Janeiro, 1919. Nascia a Lei Seca nos Estados Unidos. Falo da ratificação da 18.ª emenda constitucional, que tinha como propósito acabar com a produção, o transporte e a comercialização de bebidas alcoólicas no país. Não resultou. Nem o vício foi domado, nem a criminalidade foi vencida. Em 1933, uma nova emenda (a 21.ª) colocou um ponto final na experiência.
Passaram cem anos. Hoje, olhamos para a Lei Seca com curiosidade arqueológica. Um erro. O espírito da Lei Seca, ao contrário da própria lei, sobreviveu nas nossas democracias. O nome desse espírito? Paternalismo.
A grande diferença é que as justificações paternalistas abandonaram a “moralidade pública” e optaram agora pela “saúde pública”. Mudança cosmética, não mais. Um livro recente ajuda a entender o fenômeno. O título é Killjoys: A Critique of Paternalism, o autor é Christopher Snowdon e por “paternalismo” entende o autor a tendência das democracias ocidentais de produzirem legislação para protegerem as pessoas delas próprias.
Isso implica influenciar o que elas comem e bebem (pela força dos impostos) ou até determinar como elas devem dirigir (com cinto de segurança) ou andar de moto (com capacete). Para o paternalismo, a função do poder é coagir as pessoas a escolherem certos caminhos “para o seu próprio bem”.
O filósofo John Stuart Mill (1806–1873) ficaria horrorizado com o cenário. Relembrando o seu “princípio do dano”, que constitui a base de uma sociedade liberal, o único motivo que legitima o Estado a interferir na liberdade de alguém é para evitar danos a terceiros. Salvar a alma (ou a saúde) do indivíduo não basta. Exceto para quem tem uma concepção fascista do poder – e “fascista” no sentido preciso do termo. Mussolini, por exemplo, defendia que a liberdade fascista era superior à liberdade das democracias burguesas porque o Estado fascista cuidava de cada indivíduo.
Pois bem: “cuidar do indivíduo” é o mantra moderno. Em nome de quê? Da saúde, claro. Para repetir o clichê, haverá coisa mais importante do que a saúde? Curiosamente, há – e Christopher Snowdon é primoroso na argumentação antipaternalista. Para certos indivíduos, o prazer pode ser mais importante que os dois anos extras de velhice funcional. Donde, que legitimidade tem o Estado para determinar qual o valor mais importante para a minha vida, sobretudo quando a minha conduta não causa dano a terceiros?

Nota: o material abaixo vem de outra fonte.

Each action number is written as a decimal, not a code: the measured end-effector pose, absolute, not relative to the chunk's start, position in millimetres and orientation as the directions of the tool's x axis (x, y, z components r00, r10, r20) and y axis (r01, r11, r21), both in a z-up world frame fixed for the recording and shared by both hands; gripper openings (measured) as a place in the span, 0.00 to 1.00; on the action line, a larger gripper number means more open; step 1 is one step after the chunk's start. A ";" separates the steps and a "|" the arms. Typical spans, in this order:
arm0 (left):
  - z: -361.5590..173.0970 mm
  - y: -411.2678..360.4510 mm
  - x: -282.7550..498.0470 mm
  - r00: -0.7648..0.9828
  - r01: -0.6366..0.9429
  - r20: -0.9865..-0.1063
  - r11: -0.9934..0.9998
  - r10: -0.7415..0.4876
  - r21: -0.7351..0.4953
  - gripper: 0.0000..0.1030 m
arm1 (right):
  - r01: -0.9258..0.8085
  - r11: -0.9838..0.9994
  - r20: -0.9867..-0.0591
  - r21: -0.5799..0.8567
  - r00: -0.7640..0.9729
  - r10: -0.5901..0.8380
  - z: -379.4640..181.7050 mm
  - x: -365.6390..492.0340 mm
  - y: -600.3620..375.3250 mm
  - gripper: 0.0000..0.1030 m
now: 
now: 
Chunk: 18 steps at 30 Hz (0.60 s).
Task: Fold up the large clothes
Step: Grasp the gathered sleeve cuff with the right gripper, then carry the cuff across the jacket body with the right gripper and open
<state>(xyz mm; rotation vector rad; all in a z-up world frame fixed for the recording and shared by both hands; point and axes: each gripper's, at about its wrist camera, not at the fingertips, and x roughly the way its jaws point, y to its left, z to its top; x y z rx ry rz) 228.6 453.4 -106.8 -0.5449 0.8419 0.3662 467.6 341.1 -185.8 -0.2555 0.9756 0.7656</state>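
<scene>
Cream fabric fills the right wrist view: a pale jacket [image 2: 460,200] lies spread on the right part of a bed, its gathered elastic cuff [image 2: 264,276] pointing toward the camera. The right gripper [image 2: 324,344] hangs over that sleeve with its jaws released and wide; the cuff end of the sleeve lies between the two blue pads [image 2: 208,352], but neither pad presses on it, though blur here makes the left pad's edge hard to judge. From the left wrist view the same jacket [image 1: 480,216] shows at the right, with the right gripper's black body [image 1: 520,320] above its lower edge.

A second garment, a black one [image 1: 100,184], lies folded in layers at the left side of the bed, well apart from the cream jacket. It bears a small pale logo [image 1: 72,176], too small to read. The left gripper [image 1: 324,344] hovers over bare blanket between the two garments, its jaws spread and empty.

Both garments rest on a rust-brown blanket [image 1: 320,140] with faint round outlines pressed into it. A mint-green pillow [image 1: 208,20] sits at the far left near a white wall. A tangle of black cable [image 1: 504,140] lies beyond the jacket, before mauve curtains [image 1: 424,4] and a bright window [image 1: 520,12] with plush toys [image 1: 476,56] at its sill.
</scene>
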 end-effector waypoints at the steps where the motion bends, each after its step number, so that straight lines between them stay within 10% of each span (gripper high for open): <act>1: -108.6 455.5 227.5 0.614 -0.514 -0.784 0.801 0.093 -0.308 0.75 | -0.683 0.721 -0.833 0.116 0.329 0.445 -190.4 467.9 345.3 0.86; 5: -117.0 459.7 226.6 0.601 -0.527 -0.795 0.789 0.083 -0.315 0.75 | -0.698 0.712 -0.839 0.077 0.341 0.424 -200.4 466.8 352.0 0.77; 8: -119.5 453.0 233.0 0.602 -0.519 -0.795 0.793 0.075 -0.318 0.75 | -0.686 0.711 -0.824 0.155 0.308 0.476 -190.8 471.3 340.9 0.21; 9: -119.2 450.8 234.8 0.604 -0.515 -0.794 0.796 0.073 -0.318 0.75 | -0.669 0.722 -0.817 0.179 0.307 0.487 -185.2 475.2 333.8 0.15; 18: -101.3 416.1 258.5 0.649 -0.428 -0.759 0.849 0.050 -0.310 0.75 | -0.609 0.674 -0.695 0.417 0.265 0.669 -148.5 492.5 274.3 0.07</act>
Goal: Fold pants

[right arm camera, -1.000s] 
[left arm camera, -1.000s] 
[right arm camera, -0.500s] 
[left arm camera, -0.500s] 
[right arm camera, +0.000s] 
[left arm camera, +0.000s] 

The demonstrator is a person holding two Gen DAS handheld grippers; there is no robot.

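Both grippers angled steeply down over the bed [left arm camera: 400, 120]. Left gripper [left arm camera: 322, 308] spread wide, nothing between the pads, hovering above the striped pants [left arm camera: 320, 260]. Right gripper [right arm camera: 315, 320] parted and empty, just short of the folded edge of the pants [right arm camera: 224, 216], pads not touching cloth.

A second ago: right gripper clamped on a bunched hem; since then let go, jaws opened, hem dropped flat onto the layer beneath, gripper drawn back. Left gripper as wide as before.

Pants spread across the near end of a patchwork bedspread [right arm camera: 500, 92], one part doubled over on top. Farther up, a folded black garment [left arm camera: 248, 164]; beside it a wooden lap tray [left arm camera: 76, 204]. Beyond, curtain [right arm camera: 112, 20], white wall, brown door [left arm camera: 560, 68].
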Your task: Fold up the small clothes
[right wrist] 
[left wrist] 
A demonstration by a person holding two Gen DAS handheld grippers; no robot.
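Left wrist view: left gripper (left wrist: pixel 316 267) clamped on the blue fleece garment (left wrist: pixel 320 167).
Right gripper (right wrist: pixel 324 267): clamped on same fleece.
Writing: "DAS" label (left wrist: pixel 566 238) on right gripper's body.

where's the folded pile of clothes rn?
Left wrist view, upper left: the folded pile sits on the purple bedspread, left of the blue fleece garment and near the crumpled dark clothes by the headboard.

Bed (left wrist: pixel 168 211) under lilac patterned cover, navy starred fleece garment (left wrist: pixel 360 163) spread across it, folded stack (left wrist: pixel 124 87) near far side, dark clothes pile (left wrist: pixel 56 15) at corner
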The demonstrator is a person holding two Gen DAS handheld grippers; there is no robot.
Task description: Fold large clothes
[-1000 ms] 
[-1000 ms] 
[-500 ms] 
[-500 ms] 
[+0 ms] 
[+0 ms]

Por outro lado, se aceitarmos que a saúde e a longevidade suplantam qualquer outra consideração subjetiva, não se entende por que motivo o Estado se limita a combater o fumo, o sal, o açúcar ou as gorduras. Por razões lógicas, deveria proibir também qualquer atividade humana que pusesse em risco a minha sobrevivência.
Mas o paternalismo não é apenas uma violação grosseira da minha autonomia. O paternalismo moderno deturpa a própria linguagem científica. Snowdon dá como exemplo o uso e o abuso da palavra “epidemia”. A obesidade é apenas o caso mais glosado. Acontece que a obesidade não é uma epidemia, ou seja, não é contagiosa nem representa perigo para os outros. Um gordo não me torna gordo da mesma forma que um portador de ebola me pode contaminar com o vírus. Em sentido rigoroso, a obesidade é endêmica, não epidêmica. Apresentá-la como uma “epidemia” é um abuso histérico e moralista que compara o obeso a um qualquer portador de doença contagiosa. É, em suma, um estigma e uma forma de desumanização.
Por último, o paternalismo médico incorre numa violação deontológica severa: propõe-se “curar” uma população sem o consentimento dela. Eu sou livre para aceitar ou recusar certos tratamentos médicos. Mas não sou livre quando o Estado decide que tipo de comidas, bebidas ou divertimentos eu posso consumir. A tirania do bem não deixa de ser uma forma de tirania.
No século 19, confrontado com a possibilidade de se proibir o comércio do álcool, John Stuart Mill afirmava: as pessoas não são crianças nem selvagens. São pessoas e devem ser respeitadas como tais – seres imperfeitos, às vezes viciosos, mas senhores do seu destino. Os Estados Unidos da Lei Seca não escutaram os argumentos de Stuart Mill e produziram um fiasco econômico, social e criminal que deveria oferecer algumas lições à descendência.
Mas a descendência não aprende. Ironicamente, a ambição humana de produzir um mundo perfeito é tão forte como os vícios que o paternalismo persegue sem descanso.